1. A wireless monitoring system comprising: a controller operably connected to a light emitting means; and a wireless node assembly in operable communication with the controller and configured to transmit one or more parameters to the controller, one of the parameters identifying a power state of the wireless node assembly; wherein the controller is configured to identify the power state from the one parameter and to activate the light emitting means in response to the identified power state; wherein the activated light emitting means is configured to emit a light energy; and wherein the wireless node assembly is configured to absorb the emitted light energy and convert the light energy into electricity for recharging the wireless node assembly.

2. The system of claim 1, wherein the controller identifies the power state by monitoring the wireless node assembly.

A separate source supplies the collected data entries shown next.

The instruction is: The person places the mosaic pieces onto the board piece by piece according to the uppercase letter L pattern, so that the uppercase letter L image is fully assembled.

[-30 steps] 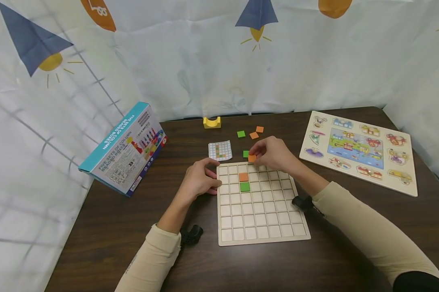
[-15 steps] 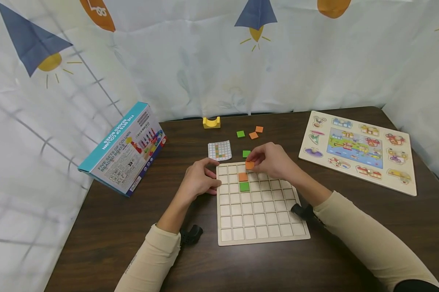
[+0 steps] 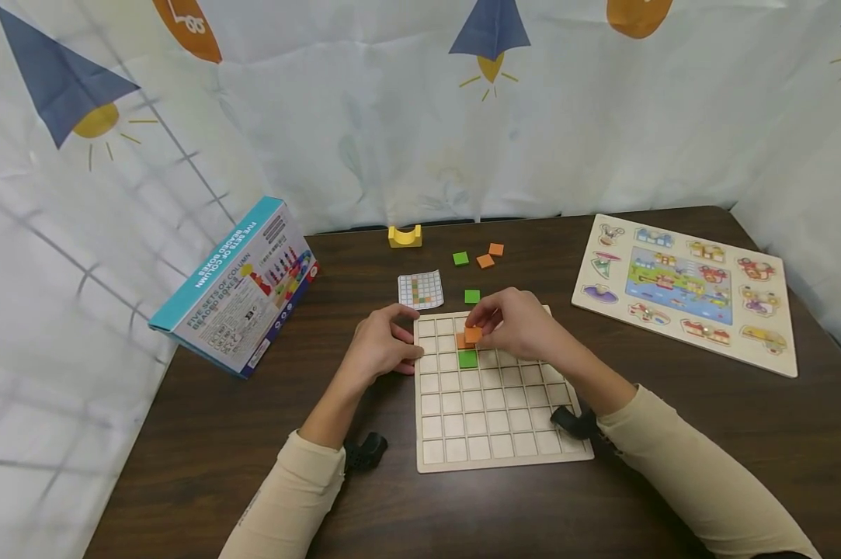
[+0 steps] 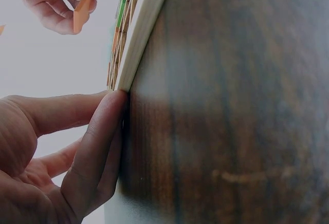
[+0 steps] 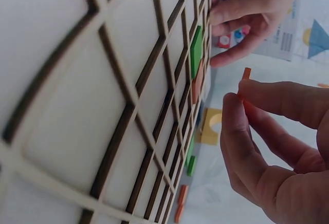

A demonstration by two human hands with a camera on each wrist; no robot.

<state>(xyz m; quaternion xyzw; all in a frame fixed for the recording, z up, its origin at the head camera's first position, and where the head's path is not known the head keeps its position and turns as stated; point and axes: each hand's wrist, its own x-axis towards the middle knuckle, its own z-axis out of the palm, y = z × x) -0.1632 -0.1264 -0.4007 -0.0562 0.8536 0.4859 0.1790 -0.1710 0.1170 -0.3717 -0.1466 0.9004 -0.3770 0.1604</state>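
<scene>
A wooden grid board [image 3: 504,419] lies on the table, with a green tile [image 3: 467,359] and an orange tile [image 3: 461,341] set in neighbouring squares. My right hand [image 3: 521,326] pinches another orange tile [image 3: 473,335] between thumb and fingertips. That held tile [image 5: 247,74] hangs above the board, tilted, and partly covers the placed orange one in the head view. At the board's upper left corner, my left hand [image 3: 381,341] grips the edge; thumb and finger [image 4: 97,136] meet there in the left wrist view.
Behind the board lie a pattern card [image 3: 421,289], a loose green tile [image 3: 472,296], another green tile [image 3: 460,258] and two orange tiles [image 3: 486,262]. A yellow block [image 3: 404,237] stands farther back. A box [image 3: 241,287] stands left, a picture puzzle [image 3: 686,291] lies right.
My right hand has brought the orange tile from behind the board's far edge toward me, over the placed orange tile. The left hand has stayed at the corner.
</scene>
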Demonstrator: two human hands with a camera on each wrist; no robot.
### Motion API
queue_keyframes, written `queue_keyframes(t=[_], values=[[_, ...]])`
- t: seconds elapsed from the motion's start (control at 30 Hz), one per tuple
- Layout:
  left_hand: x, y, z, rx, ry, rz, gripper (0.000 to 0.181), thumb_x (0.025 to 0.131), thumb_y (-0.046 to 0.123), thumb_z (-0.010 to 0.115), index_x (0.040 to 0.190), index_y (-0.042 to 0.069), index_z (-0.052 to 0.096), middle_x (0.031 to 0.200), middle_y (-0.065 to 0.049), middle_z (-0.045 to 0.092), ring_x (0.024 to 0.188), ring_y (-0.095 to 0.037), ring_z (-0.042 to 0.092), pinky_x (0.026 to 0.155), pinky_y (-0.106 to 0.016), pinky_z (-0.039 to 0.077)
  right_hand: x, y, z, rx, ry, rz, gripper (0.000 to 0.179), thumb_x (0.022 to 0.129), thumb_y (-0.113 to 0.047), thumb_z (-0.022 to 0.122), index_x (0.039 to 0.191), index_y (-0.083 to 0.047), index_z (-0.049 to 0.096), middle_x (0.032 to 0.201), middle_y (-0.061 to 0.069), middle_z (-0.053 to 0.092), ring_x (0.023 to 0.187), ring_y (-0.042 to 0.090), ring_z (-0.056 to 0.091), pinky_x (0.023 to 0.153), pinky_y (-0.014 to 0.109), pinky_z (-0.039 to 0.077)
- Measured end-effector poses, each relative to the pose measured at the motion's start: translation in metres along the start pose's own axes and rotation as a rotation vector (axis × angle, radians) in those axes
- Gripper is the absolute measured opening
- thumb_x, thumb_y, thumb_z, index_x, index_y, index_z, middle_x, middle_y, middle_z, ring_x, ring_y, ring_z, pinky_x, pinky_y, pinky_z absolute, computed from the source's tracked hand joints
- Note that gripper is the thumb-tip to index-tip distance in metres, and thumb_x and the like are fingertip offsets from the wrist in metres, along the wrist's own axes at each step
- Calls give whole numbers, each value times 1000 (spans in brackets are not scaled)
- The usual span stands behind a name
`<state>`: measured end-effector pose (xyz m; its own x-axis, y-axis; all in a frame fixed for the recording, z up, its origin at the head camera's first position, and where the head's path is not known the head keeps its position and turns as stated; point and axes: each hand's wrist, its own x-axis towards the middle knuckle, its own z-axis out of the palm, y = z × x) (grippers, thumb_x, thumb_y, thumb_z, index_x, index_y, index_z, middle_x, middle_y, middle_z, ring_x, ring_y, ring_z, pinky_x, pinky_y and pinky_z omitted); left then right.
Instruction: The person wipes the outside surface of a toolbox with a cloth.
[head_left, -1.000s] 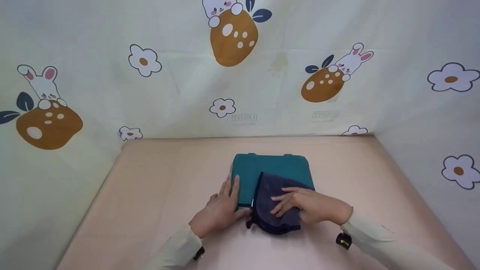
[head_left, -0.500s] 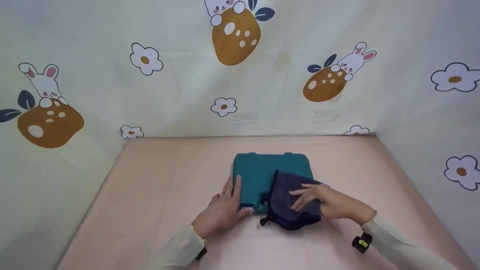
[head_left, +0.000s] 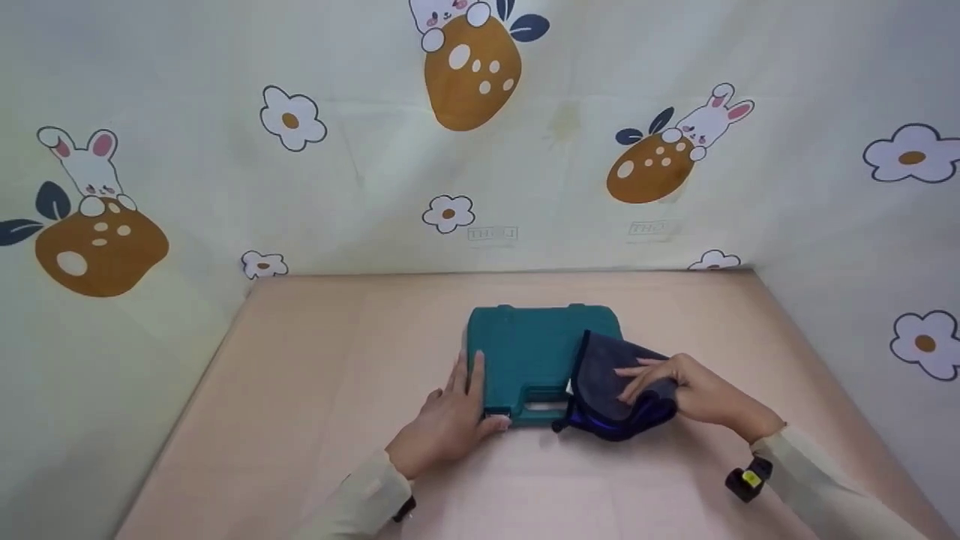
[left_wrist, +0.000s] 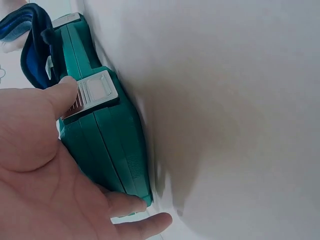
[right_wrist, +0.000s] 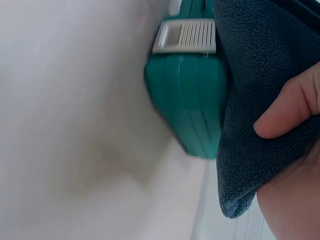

3. The system of claim 1, wherein the controller identifies the power state by receiving a message including the one parameter, via the wireless node assembly, and by parsing the message to identify the power state.

4. The system of claim 1, wherein the power state represents that a power source of the wireless node assembly has a power level below the power source's power capacity.

5. The system of claim 1, wherein the power state represents that a power level of the wireless node assembly is below a predetermined value.

6. The system of claim 1, wherein the wireless node assembly comprises a sensor operably connected to a power module, and wherein the power module is configured to absorb and convert the emitted light energy into electricity, and to transmit the electricity to a power source of the sensor for recharging the power source.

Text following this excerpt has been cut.